Find the GCD of $S = \{ n^{13} - n \mid n \in \mathbb{Z} \}.$

Question

Determine the greatest common divisor of the elements of the set $S = \{ n^{13} - n \mid n \in \mathbb{Z} \}.$

I put in a few values of $n$ and I know that $10$ is a common factor, but I'm not sure if that's the greatest common factor.

Answer 1

By Fermat's Little Theorem, we know that $13\mid n^{13}-n, 7\mid n^7-n, 5\mid n^5-n,3\mid n^3-n$ and $2\mid n^2-n$. I claim the product $2\cdot3\cdot5\cdot7\cdot13=2730$ is the largest common factor.

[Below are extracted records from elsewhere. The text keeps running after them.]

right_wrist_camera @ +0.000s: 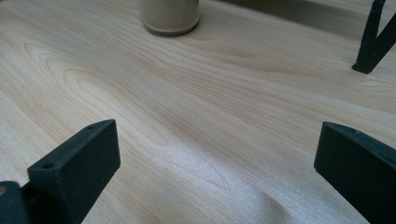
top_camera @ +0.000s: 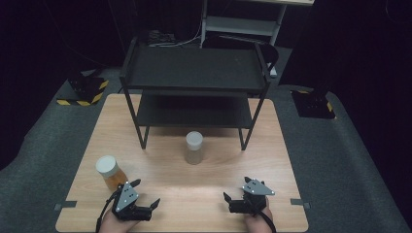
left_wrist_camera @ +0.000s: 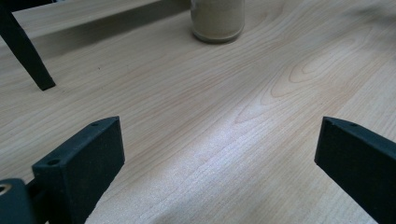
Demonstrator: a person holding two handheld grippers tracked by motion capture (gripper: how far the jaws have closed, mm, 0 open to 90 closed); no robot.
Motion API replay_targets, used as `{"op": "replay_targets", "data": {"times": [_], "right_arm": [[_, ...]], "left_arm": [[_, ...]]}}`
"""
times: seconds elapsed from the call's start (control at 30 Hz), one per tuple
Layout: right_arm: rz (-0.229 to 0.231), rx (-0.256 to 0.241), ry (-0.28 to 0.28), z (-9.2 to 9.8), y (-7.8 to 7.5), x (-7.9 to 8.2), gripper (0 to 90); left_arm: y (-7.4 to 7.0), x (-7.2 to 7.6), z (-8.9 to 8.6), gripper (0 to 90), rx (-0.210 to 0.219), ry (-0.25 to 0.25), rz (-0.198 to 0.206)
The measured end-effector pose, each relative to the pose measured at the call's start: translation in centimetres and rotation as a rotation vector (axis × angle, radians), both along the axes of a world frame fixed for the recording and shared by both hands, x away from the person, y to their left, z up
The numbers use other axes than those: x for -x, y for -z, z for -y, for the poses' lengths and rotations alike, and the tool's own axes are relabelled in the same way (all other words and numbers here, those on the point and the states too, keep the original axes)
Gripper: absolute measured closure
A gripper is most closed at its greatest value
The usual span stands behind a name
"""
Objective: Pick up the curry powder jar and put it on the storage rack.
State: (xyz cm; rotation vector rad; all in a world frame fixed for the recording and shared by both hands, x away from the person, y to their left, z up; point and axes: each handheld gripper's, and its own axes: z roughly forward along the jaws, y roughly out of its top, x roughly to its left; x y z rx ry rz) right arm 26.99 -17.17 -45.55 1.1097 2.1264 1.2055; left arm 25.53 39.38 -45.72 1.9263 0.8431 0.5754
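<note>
**Two open tongs waiting at the near edge, jars not yet touched**

Seen from above, a person is holding a pair of tongs in each hand at the six o'clock edge of a pale wooden tabletop (top_camera: 165, 187). The left tongs (top_camera: 147, 193) are sitting at about seven o'clock, the right tongs (top_camera: 235, 191) at about five o'clock. Both are gaping wide and gripping nothing; in each gripper view, bare wood is lying between the two black jaws.

An amber jar with a white lid (top_camera: 111, 173) is standing just beside the left tongs, at their eleven o'clock. A pale, beige-filled jar (top_camera: 194, 147) is standing upright near the tabletop's centre, between the two hands and well ahead of them. It is showing at twelve o'clock in the left gripper view (left_wrist_camera: 217, 21) and at eleven o'clock in the right gripper view (right_wrist_camera: 169, 16). Behind it, a black two-tier shelf rack (top_camera: 194, 68) is standing at twelve o'clock; its shelves are probably empty, though they are dark.

This is looking like the starting step, before any reach. The next move is likely calling for one hand to advance and straddle a jar with jaws level. Both forearms are lying low, jaws pointing forward and slightly inward.
</note>
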Motion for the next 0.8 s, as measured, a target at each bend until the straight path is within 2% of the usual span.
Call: {"op": "replay_targets", "data": {"times": [0.13,0.33,0.5,0.67,0.8], "right_arm": [[0.002,0.003,-0.006,0.0,0.0,0.0,0.0],[-0.006,-0.002,-0.008,0.1,0.0,-0.2,0.1],[-0.012,-0.005,-0.013,0.2,-0.1,-0.3,0.1],[-0.016,-0.004,-0.015,0.2,-0.1,-0.4,0.1],[-0.014,-0.005,-0.016,0.2,-0.1,-0.4,0.1]], "left_arm": [[0.1,0.1,-0.4,2.0,0.021,0.011,-0.006],[-0.3,0.4,-0.5,2.0,0.035,0.016,0.017],[-1.0,1.0,-0.8,2.0,0.065,0.018,0.033],[-1.5,1.4,-0.8,2.0,0.068,0.023,0.048],[-2.0,1.5,-1.0,2.0,0.071,0.021,0.043]]}}
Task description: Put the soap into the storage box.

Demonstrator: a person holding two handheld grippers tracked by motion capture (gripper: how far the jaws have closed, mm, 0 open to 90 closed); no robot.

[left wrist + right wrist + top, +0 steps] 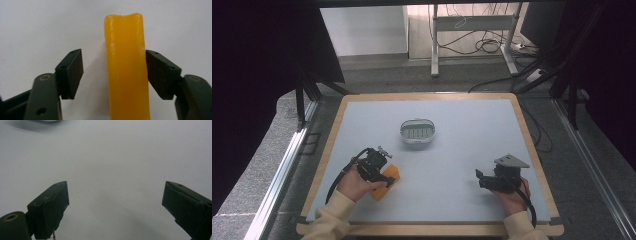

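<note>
Left gripper view: the left claw point(113, 72) straddles an orange block point(127, 70) lying on the pale worktop point(37, 25). The jaws stand spread. The right-hand pad point(160, 72) looks to be touching or just beside the block's edge; the left-hand pad point(72, 72) stands clear, with a gap of bare worktop between. Nothing is gripped yet.

High view: the orange block point(388, 183) sits near the front left of the worktop point(472, 150), under the left claw point(388, 181). A small oval dish with a slotted floor point(417, 131) sits near the middle, well apart from the block. The right claw point(478, 179) rests at front right, away from both.

Right gripper view: the right claw point(115, 205) is released, jaws wide, with bare surface between them.

Risks, as I judge them:
- The block is off-centre in the jaws. On closing, the far pad would push it sideways before the pinch forms, so it may slide or twist on the smooth surface.
- The block's surface looks glossy and waxy, possibly soap. A light grip may let it slip out during a lift.
- A hard squeeze may dent or mark it.
- If carried to the dish, a skewed hold could land it on the rim.
</note>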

Note that $2^{13}-1=8190=3\cdot2730$ and $(3^{13}-3)-(2^{13}-1)=2730\cdot581$ where $\gcd(3,581)=1$ so $2730$ is the answer.

Answer 2

By Fermat, $n^{13} \equiv n \mod p$ if $p-1$ divides $12$. Since the divisors of $12$ are $1,2,3,4, 6, 12$, the corresponding primes are $2, 3, 5, 7, 13$. And indeed the gcd of $2^{13}-2$ and $3^{13}-3$ is $2 \cdot 3 \cdot 5 \cdot 7 \cdot 13$.